**Data provided**.
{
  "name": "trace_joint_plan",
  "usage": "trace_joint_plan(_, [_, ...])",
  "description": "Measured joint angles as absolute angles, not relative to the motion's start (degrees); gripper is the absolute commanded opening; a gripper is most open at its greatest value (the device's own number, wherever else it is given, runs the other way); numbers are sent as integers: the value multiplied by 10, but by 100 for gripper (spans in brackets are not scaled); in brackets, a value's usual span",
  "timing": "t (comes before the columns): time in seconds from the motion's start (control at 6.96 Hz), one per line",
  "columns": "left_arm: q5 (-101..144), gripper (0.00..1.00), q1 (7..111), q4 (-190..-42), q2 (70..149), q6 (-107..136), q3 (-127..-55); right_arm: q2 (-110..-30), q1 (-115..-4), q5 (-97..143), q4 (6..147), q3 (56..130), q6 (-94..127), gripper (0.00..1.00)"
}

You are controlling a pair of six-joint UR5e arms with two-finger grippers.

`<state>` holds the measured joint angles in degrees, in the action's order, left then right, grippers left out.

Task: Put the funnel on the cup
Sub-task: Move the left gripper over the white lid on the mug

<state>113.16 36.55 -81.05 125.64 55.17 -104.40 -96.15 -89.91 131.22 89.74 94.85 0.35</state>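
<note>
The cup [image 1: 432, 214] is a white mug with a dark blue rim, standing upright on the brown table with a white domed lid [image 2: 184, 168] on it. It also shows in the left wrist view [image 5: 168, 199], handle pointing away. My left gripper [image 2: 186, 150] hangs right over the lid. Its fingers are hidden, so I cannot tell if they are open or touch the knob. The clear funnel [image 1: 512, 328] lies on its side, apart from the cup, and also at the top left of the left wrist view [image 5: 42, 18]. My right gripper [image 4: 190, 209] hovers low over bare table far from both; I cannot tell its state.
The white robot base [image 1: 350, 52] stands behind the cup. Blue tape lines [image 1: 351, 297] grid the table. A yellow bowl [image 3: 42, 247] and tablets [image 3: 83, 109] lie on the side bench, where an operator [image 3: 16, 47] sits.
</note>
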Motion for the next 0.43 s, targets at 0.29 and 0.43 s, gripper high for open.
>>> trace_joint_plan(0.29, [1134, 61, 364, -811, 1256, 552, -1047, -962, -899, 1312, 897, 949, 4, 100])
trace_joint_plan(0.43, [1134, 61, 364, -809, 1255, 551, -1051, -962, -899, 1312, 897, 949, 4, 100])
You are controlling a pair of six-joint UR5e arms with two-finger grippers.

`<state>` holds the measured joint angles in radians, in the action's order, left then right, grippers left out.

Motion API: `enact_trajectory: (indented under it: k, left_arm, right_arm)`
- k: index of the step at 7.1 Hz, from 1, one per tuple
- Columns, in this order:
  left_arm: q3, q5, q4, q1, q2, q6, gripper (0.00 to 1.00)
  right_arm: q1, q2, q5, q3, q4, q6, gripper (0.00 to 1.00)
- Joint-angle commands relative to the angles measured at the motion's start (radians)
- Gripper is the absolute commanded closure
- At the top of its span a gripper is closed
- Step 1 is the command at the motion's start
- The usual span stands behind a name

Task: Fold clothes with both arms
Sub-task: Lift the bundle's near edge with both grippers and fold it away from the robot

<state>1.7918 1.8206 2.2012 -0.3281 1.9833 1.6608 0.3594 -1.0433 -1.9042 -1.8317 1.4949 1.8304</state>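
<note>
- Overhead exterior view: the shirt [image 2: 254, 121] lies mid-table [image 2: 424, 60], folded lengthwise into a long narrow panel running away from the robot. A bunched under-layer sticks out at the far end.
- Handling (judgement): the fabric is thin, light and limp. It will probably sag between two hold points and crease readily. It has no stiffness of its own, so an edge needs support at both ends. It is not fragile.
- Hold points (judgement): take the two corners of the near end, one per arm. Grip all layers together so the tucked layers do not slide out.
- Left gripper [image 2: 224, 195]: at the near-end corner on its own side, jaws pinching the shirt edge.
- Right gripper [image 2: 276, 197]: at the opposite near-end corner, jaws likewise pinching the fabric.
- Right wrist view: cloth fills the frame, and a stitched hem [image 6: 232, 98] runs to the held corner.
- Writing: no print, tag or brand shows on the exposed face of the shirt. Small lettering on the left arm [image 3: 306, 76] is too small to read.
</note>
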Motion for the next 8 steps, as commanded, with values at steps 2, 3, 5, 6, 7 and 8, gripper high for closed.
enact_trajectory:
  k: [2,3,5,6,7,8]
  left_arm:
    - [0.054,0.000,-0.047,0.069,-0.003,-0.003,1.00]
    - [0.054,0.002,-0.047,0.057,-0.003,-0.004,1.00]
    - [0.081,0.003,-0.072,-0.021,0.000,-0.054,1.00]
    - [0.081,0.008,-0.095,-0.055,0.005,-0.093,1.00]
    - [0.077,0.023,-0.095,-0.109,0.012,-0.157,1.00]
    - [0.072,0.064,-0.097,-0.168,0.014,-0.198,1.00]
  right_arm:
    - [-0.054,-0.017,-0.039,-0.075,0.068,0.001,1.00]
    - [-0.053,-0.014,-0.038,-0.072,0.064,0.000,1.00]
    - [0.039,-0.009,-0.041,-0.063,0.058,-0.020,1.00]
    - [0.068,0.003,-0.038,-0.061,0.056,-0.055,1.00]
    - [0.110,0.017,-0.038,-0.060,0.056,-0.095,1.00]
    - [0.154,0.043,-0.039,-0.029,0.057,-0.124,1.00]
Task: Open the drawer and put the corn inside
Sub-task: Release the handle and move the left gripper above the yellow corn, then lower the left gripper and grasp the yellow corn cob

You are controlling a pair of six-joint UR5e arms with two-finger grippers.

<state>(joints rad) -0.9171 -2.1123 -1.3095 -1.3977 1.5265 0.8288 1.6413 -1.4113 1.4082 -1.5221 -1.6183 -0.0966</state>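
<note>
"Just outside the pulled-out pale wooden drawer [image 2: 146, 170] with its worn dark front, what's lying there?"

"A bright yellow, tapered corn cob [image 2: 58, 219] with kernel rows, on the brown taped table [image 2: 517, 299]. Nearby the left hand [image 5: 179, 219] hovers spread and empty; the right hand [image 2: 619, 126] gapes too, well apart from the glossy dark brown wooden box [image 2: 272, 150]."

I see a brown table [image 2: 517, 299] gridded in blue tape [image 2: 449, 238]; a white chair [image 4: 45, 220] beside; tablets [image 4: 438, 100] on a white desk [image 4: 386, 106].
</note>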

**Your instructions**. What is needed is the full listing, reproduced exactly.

**Result below**.
{
  "name": "trace_joint_plan",
  "usage": "trace_joint_plan(_, [_, ...])",
  "description": "Measured joint angles as absolute angles, not relative to the motion's start (degrees); gripper is the absolute commanded opening; a gripper is most open at its greatest value (the device's own number, wherever else it is given, runs the other way); numbers are sent as integers: the value multiplied by 10, but by 100 for gripper (spans in brackets are not scaled); in brackets, a value's usual span",
  "timing": "t (comes before the columns): time in seconds from the motion's start (control at 6.96 Hz), one per line",
  "columns": "left_arm: q5 (-101..144), gripper (0.00..1.00), q1 (7..111), q4 (-190..-42), q2 (70..149), q6 (-107..136), q3 (-127..-55); right_arm: q2 (-110..-30), q1 (-115..-4), q5 (-97..143), q4 (6..147), q3 (56..130), q6 (-94..127), gripper (0.00..1.00)"
}

You are controlling a pair of six-joint UR5e arms with two-finger grippers.

`<state>` holds the measured joint angles in degrees, in the action's order, left then right, grippers left out.

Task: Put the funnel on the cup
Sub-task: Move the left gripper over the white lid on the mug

<state>113.16 36.55 -81.05 125.64 55.17 -104.40 -96.15 -89.91 131.22 89.74 94.85 0.35</state>
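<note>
The cup [image 1: 432, 214] is a white mug with a dark blue rim, standing upright on the brown table with a white domed lid [image 2: 184, 168] on it. It also shows in the left wrist view [image 5: 168, 199], handle pointing away. My left gripper [image 2: 186, 150] hangs right over the lid. Its fingers are hidden, so I cannot tell if they are open or touch the knob. The clear funnel [image 1: 512, 328] lies on its side, apart from the cup, and also at the top left of the left wrist view [image 5: 42, 18]. My right gripper [image 4: 190, 209] hovers low over bare table far from both; I cannot tell its state.
The white robot base [image 1: 350, 52] stands behind the cup. Blue tape lines [image 1: 351, 297] grid the table. A yellow bowl [image 3: 42, 247] and tablets [image 3: 83, 109] lie on the side bench, where an operator [image 3: 16, 47] sits.
</note>
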Motion for the next 0.43 s, targets at 0.29 and 0.43 s, gripper high for open.
>>> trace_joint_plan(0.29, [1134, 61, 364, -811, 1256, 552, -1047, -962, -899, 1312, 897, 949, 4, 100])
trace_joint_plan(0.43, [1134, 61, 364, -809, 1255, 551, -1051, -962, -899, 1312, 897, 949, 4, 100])
You are controlling a pair of six-joint UR5e arms with two-finger grippers.

`<state>` holds the measured joint angles in radians, in the action's order, left then right, grippers left out.

Motion API: `enact_trajectory: (indented under it: k, left_arm, right_arm)`
- k: index of the step at 7.1 Hz, from 1, one per tuple
- Columns, in this order:
  left_arm: q3, q5, q4, q1, q2, q6, gripper (0.00 to 1.00)
  right_arm: q1, q2, q5, q3, q4, q6, gripper (0.00 to 1.00)
- Joint-angle commands relative to the angles measured at the motion's start (radians)
- Gripper is the absolute commanded closure
- At the top of its span a gripper is closed
- Step 1 is the command at the motion's start
- The usual span stands behind a name

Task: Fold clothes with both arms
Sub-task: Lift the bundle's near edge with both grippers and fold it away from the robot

<state>1.7918 1.8206 2.2012 -0.3281 1.9833 1.6608 0.3594 -1.0433 -1.9042 -1.8317 1.4949 1.8304</state>
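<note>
- Overhead exterior view: the shirt [image 2: 254, 121] lies mid-table [image 2: 424, 60], folded lengthwise into a long narrow panel running away from the robot. A bunched under-layer sticks out at the far end.
- Handling (judgement): the fabric is thin, light and limp. It will probably sag between two hold points and crease readily. It has no stiffness of its own, so an edge needs support at both ends. It is not fragile.
- Hold points (judgement): take the two corners of the near end, one per arm. Grip all layers together so the tucked layers do not slide out.
- Left gripper [image 2: 224, 195]: at the near-end corner on its own side, jaws pinching the shirt edge.
- Right gripper [image 2: 276, 197]: at the opposite near-end corner, jaws likewise pinching the fabric.
- Right wrist view: cloth fills the frame, and a stitched hem [image 6: 232, 98] runs to the held corner.
- Writing: no print, tag or brand shows on the exposed face of the shirt. Small lettering on the left arm [image 3: 306, 76] is too small to read.
</note>
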Motion for the next 8 steps, as commanded, with values at steps 2, 3, 5, 6, 7 and 8, gripper high for closed.
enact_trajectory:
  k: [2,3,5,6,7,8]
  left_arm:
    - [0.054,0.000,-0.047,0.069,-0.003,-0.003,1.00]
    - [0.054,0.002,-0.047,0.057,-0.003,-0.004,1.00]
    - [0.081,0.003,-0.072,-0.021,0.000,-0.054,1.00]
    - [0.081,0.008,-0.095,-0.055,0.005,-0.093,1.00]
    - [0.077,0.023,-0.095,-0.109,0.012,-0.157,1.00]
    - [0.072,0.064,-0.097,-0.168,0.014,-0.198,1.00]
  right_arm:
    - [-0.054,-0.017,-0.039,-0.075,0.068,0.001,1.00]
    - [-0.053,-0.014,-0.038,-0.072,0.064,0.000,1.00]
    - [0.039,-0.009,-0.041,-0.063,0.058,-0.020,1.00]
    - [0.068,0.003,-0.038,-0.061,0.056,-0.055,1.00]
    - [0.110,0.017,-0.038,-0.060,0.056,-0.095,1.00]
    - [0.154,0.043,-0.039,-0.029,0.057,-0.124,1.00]
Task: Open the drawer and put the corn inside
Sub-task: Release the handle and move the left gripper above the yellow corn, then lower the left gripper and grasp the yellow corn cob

You are controlling a pair of six-joint UR5e arms with two-finger grippers.

<state>(joints rad) -0.9171 -2.1123 -1.3095 -1.3977 1.5265 0.8288 1.6413 -1.4113 1.4082 -1.5221 -1.6183 -0.0966</state>
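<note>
"Just outside the pulled-out pale wooden drawer [image 2: 146, 170] with its worn dark front, what's lying there?"

"A bright yellow, tapered corn cob [image 2: 58, 219] with kernel rows, on the brown taped table [image 2: 517, 299]. Nearby the left hand [image 5: 179, 219] hovers spread and empty; the right hand [image 2: 619, 126] gapes too, well apart from the glossy dark brown wooden box [image 2: 272, 150]."

I see a brown table [image 2: 517, 299] gridded in blue tape [image 2: 449, 238]; a white chair [image 4: 45, 220] beside; tablets [image 4: 438, 100] on a white desk [image 4: 386, 106].
</note>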

The output is complete.